[Dataset extract — start]

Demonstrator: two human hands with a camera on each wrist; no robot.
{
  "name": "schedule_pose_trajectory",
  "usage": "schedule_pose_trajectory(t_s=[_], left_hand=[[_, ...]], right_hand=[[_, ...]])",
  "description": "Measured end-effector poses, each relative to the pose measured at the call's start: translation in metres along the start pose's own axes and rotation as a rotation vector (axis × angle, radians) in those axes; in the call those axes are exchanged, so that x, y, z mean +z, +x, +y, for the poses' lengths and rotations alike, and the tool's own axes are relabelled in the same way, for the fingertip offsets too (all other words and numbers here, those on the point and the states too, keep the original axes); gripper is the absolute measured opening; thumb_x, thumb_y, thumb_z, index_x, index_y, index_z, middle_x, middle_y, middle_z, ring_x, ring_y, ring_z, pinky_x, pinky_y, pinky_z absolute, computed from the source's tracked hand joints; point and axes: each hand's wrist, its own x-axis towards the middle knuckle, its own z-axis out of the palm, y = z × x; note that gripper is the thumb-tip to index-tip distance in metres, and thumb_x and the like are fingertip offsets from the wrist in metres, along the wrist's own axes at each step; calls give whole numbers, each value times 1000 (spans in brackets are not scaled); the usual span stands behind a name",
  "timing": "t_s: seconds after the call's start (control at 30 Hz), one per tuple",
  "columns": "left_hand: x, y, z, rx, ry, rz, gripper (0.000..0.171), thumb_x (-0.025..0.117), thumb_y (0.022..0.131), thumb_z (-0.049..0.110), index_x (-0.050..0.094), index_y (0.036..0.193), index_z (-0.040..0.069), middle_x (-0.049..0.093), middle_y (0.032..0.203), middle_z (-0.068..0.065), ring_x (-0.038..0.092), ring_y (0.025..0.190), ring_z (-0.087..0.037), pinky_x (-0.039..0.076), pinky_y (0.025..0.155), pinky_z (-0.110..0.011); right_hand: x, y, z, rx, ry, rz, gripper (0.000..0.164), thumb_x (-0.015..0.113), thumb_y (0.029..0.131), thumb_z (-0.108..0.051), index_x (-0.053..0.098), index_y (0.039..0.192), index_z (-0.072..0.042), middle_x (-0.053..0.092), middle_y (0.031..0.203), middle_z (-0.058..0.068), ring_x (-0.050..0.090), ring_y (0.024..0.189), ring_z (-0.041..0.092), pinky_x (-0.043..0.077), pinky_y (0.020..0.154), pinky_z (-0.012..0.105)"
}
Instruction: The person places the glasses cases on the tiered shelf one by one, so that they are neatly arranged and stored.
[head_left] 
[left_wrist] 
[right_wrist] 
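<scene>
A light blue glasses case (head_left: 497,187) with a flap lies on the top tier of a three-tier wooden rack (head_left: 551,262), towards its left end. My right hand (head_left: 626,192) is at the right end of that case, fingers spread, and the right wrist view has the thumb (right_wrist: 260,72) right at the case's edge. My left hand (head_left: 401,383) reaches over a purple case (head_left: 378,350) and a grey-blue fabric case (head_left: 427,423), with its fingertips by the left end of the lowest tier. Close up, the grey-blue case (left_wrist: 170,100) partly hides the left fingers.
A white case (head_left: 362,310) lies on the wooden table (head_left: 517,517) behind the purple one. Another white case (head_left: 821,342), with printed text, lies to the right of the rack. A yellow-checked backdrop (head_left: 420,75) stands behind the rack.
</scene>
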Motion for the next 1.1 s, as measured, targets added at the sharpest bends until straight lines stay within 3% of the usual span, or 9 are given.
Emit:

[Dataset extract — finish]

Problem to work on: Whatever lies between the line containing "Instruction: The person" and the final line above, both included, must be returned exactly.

Task result:
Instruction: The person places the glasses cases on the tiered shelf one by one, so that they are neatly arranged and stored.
[head_left] 
[left_wrist] 
[right_wrist] 
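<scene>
A light blue glasses case (head_left: 497,187) with a flap lies on the top tier of a three-tier wooden rack (head_left: 551,262), towards its left end. My right hand (head_left: 626,192) is at the right end of that case, fingers spread, and the right wrist view has the thumb (right_wrist: 260,72) right at the case's edge. My left hand (head_left: 401,383) reaches over a purple case (head_left: 378,350) and a grey-blue fabric case (head_left: 427,423), with its fingertips by the left end of the lowest tier. Close up, the grey-blue case (left_wrist: 170,100) partly hides the left fingers.
A white case (head_left: 362,310) lies on the wooden table (head_left: 517,517) behind the purple one. Another white case (head_left: 821,342), with printed text, lies to the right of the rack. A yellow-checked backdrop (head_left: 420,75) stands behind the rack.
</scene>
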Motion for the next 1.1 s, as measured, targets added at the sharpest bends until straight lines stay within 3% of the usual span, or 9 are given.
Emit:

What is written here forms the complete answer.